BEIJING, (Reuters) – China's service sector grew at its fastest clip in three months in September on sentimental demand, a private survey on Monday, but sentiment as a firm started shedding jobs over two years of expansion while rising cost Presses on a profit margins.
FILE PHOTO: A waiter at a newly opened specialist coffee shop at an iced-coffee drink for members of a cupping class in Beijing. May 26, 201
The Caixin / Markit services Purchasing managers' index (PMI) rose to 53.1 in September from 51.5 in August, and remaining above the 50 level that separate growth from contraction.
The faster growth is a welcome signal for a key part of the world's second-largest economy.
An official gauge of the non-manufacturing sector for last month is published on Sept. 30 so pointed to continued expansion, which analysts say what drives driven by a jump in construction in a sign of the government's fiscal easing may be gaining traction.
Monday's survey showed the pick-up came from higher new business orders, as the sub-index rose at its quickest pace in three months with a reading of 52.4, compared to 51.7 in August.
China is counting on services, especially high value-added services in finance and technology, to lessen the economy's traditional reliance on heavy industry and investment. Policymakers also have quickened project approvals.
Strength in the services sector would have been felt by China's manufacturing sector from the impact of U.S. tariffs.
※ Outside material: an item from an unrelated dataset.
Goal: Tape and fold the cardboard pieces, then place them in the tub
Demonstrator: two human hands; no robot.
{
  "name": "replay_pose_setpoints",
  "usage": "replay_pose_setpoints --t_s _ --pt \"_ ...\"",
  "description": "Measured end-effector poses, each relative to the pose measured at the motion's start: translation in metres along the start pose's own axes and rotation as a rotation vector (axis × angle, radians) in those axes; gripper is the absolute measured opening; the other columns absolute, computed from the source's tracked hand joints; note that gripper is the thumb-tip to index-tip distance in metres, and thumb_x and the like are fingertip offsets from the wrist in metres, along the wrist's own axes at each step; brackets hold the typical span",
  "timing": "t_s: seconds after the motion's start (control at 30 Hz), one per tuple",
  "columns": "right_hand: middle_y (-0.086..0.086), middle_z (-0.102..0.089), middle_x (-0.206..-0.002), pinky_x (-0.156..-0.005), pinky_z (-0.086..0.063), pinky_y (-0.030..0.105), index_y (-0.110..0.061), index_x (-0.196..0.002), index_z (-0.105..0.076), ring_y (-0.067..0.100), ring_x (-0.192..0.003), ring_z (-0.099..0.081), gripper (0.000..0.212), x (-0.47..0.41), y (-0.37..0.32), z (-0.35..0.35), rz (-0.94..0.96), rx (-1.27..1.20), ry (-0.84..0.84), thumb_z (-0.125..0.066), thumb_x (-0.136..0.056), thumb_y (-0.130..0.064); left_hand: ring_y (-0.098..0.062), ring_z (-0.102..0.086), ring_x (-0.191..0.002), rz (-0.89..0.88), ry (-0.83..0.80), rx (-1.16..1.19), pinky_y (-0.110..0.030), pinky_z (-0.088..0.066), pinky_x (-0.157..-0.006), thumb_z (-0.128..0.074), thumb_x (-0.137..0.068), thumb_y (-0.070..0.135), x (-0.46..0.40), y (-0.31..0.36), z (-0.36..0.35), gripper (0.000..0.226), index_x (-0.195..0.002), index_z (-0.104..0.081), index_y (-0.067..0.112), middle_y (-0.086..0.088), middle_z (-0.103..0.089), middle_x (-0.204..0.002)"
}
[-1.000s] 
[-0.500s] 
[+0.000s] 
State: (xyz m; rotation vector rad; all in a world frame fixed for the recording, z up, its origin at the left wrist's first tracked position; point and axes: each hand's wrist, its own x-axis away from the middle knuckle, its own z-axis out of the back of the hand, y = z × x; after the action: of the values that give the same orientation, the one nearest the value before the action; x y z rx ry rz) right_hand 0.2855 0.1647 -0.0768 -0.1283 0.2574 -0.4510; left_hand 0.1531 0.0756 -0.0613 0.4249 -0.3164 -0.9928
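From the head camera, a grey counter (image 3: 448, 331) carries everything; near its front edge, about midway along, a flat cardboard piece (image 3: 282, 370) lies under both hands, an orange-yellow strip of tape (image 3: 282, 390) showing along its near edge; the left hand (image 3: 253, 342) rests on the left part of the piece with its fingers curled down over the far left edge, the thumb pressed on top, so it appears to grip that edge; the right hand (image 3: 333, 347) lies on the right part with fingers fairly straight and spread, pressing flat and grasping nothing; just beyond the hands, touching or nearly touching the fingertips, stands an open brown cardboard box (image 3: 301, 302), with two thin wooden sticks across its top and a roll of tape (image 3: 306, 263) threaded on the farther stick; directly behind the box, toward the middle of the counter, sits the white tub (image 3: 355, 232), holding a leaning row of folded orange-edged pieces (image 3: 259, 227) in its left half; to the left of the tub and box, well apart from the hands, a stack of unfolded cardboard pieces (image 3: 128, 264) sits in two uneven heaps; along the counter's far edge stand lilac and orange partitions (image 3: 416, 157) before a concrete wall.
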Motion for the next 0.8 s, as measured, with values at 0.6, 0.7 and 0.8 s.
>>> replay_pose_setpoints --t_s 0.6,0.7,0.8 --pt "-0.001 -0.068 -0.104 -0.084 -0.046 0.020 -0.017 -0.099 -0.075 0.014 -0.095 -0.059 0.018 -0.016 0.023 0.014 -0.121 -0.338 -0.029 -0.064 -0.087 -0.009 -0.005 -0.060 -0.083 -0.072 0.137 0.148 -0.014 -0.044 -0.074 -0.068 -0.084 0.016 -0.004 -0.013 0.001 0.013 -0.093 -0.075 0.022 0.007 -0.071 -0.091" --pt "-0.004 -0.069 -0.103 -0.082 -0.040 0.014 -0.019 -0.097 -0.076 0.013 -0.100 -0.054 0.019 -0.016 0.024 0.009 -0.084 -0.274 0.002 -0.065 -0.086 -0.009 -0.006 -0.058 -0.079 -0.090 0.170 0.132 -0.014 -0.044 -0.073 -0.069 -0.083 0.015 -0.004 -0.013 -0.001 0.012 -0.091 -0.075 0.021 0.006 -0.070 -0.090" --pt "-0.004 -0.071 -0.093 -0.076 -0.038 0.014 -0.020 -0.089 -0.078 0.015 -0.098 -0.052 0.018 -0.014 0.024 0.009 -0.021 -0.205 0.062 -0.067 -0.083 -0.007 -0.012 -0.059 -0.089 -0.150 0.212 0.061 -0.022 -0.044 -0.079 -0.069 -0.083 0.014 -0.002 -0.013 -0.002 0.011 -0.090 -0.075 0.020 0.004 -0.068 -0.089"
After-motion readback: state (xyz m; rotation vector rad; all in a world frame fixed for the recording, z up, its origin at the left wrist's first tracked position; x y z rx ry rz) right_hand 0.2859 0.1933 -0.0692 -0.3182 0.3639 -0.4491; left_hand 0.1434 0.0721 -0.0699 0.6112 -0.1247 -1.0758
Factory activity stalled in September after 15 months of expansion, with export orders falling the fastest in over two years, a separate Caixin survey just over a week ago.
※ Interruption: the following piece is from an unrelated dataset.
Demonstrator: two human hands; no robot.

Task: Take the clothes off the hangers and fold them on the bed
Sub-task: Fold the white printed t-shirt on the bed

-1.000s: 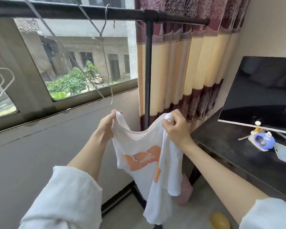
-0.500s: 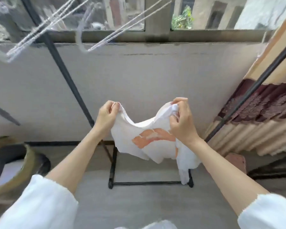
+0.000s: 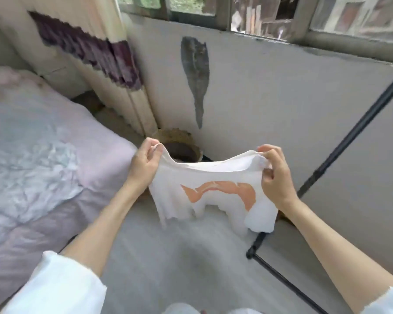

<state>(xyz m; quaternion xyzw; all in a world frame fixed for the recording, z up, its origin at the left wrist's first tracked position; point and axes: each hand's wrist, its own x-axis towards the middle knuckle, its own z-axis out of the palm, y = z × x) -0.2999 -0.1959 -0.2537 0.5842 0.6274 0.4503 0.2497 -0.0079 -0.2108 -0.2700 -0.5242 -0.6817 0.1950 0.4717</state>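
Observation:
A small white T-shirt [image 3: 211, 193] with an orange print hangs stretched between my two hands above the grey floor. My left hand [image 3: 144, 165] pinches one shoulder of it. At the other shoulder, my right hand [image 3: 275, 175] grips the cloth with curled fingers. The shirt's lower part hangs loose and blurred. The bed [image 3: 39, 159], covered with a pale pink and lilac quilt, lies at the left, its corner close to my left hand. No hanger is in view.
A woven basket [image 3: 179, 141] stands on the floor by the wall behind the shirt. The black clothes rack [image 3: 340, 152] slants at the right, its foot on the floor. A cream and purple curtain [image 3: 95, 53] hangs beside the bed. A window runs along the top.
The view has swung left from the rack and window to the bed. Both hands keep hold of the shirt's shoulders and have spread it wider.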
Government statistics show the services sector, accounting for slightly more than half of China's economy in the first half of 2018, grew 7.6 percent in that period from a year earlier, easily outperforming overall GDP growth of 6.8 percent.
Caixin's composite manufacturing and services PMI, released on Monday, rose marginally to 52.1 in September from 52.0 in August.
ABRUPT EMPLOYMENT LOSS
While the uptick in the service activity might have been a relief for Chinese policymakers battling a protracted trade with the United States, an emerging job contraction in the sector may signal emerging stress.
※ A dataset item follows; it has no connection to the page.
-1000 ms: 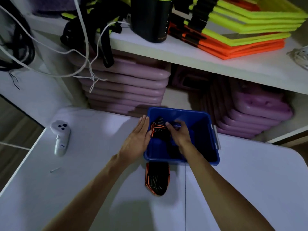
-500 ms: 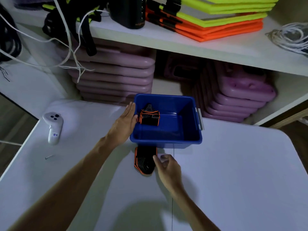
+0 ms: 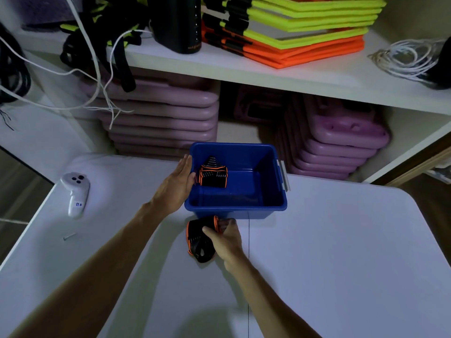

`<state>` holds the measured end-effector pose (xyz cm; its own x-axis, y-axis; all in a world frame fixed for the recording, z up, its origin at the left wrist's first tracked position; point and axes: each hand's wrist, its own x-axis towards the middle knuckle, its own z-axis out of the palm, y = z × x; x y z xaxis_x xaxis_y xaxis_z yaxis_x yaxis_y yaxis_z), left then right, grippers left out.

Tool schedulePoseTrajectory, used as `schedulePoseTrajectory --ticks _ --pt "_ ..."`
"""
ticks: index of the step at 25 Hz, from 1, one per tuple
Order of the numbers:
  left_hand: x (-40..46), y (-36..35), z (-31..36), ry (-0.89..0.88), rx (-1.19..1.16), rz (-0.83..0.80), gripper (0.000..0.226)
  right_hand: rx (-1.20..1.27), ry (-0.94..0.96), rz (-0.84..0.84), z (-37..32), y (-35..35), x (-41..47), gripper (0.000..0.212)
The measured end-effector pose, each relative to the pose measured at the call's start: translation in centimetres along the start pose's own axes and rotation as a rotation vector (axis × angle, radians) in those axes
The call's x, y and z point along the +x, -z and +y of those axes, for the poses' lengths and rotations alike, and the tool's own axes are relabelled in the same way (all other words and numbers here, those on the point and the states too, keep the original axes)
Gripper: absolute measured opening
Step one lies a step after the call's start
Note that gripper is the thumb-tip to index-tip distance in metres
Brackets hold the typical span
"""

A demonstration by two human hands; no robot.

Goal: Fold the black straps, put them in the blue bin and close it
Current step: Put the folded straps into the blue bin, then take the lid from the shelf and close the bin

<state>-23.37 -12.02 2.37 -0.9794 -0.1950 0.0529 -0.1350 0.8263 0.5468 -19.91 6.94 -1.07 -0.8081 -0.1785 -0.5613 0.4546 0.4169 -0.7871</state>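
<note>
Blue bin (image 3: 273, 191): 1, open-topped, no lid on it, standing at the far middle of the white table (image 3: 341, 252). A pale handle clip shows on its right side.

Folded strap in the bin (image 3: 213, 175): 1, black with orange edging, lying against the inner left wall, toward the far corner.

Second strap (image 3: 199, 240): 1, same black and orange, bundled on the table just in front of the bin's near wall (outside it, touching or nearly touching the wall; I cannot tell which).

Left hand (image 3: 177, 189): flat, fingers straight and together, palm pressed against the outside of the bin's left wall. It grasps nothing.

Right hand (image 3: 227, 237): down on the table at the second strap, thumb and fingers closed around the bundle's upper right edge. The strap's lower end rests on the tabletop.

White handheld controller (image 3: 75, 192): 1, with 3 dark buttons, lying near the table's left edge, well apart from the bin.

Small screw or nail (image 3: 69, 237): 1, on the table below the controller.

Shelf unit (image 3: 244, 69) behind the table: on the upper board, a stack of yellow-green and orange flat frames (image 3: 300, 30), a dark cylindrical container (image 3: 177, 23), black straps with white cords hanging over the edge, and a coil of white cable (image 3: 407, 58) at the right. Beneath the board, 2 stacks of purple moulded cases (image 3: 166, 123).
</note>
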Motion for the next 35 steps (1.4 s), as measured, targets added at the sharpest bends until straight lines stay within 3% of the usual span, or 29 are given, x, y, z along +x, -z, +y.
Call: schedulePoseTrajectory --ticks 6,10,13,16,19,24,29,35 --pt "0.2 -0.2 -0.1 0.015 -0.008 -0.010 0.056 0.029 0.325 -0.145 -3.0 6.2 -5.4 0.033" --pt "0.1 -0.3 -0.1 0.004 -0.007 0.019 0.054 0.142 0.477 0.029 -9.1 10.1 -3.9 0.034" --pt "0.1 -0.3 -0.3 0.005 -0.004 0.011 0.055 0.184 0.405 0.240 -11.8 10.2 1.0 0.038" --pt "0.2 -0.3 -0.2 -0.008 0.011 0.014 0.055 0.000 0.341 0.334 -12.2 8.5 5.8 0.039" --pt "0.2 -0.3 -0.2 -0.009 0.009 0.028 0.055 -0.259 0.253 0.334 -11.4 6.6 9.8 0.034" --pt "0.3 -0.6 -0.3 0.004 -0.020 0.036 0.055 -0.247 0.103 0.333 -10.0 5.7 13.8 0.033" --pt "0.3 -0.5 -0.3 -0.023 -0.008 0.045 0.068 -0.421 0.194 0.300 -9.3 5.6 13.9 0.024" --pt "0.5 0.0 -0.2 -0.023 0.124 0.016 0.080 -0.375 0.281 0.170 -11.3 7.5 10.8 0.042"
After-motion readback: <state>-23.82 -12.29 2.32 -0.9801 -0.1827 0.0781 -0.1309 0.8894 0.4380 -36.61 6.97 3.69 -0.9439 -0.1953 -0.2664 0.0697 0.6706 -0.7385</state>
"Zhengsheng Zhong, director of macroeconomic analysis at CEBM Group, said in a note accompanying the data release.
The employment sub-index fell to 49 in September, marking its first contraction since July 2016, and the lowest level since March that year, leading to a slight pullback in business expectations for the next 12 months.
China's state planner has said that it is concerned about its job market, while finance minister Liu Kun also said Reuters is highly concerned about potential job losses.
China's State-Led Deleveraging Campaign, as Part of Beijing's Resolute Debt Build-up, has also hit some regional governments and companies' ability to finance new projects and pay off debt interests.
"The deterioration in employment will test policymakers' determination in pressing ahead with reforms," Zhong added.
Service companies may have felt a profit in September as prices charged fell for the first time in 13 months.
Companies reported greater fuel, raw materials and salary costs in the month, the survey showed.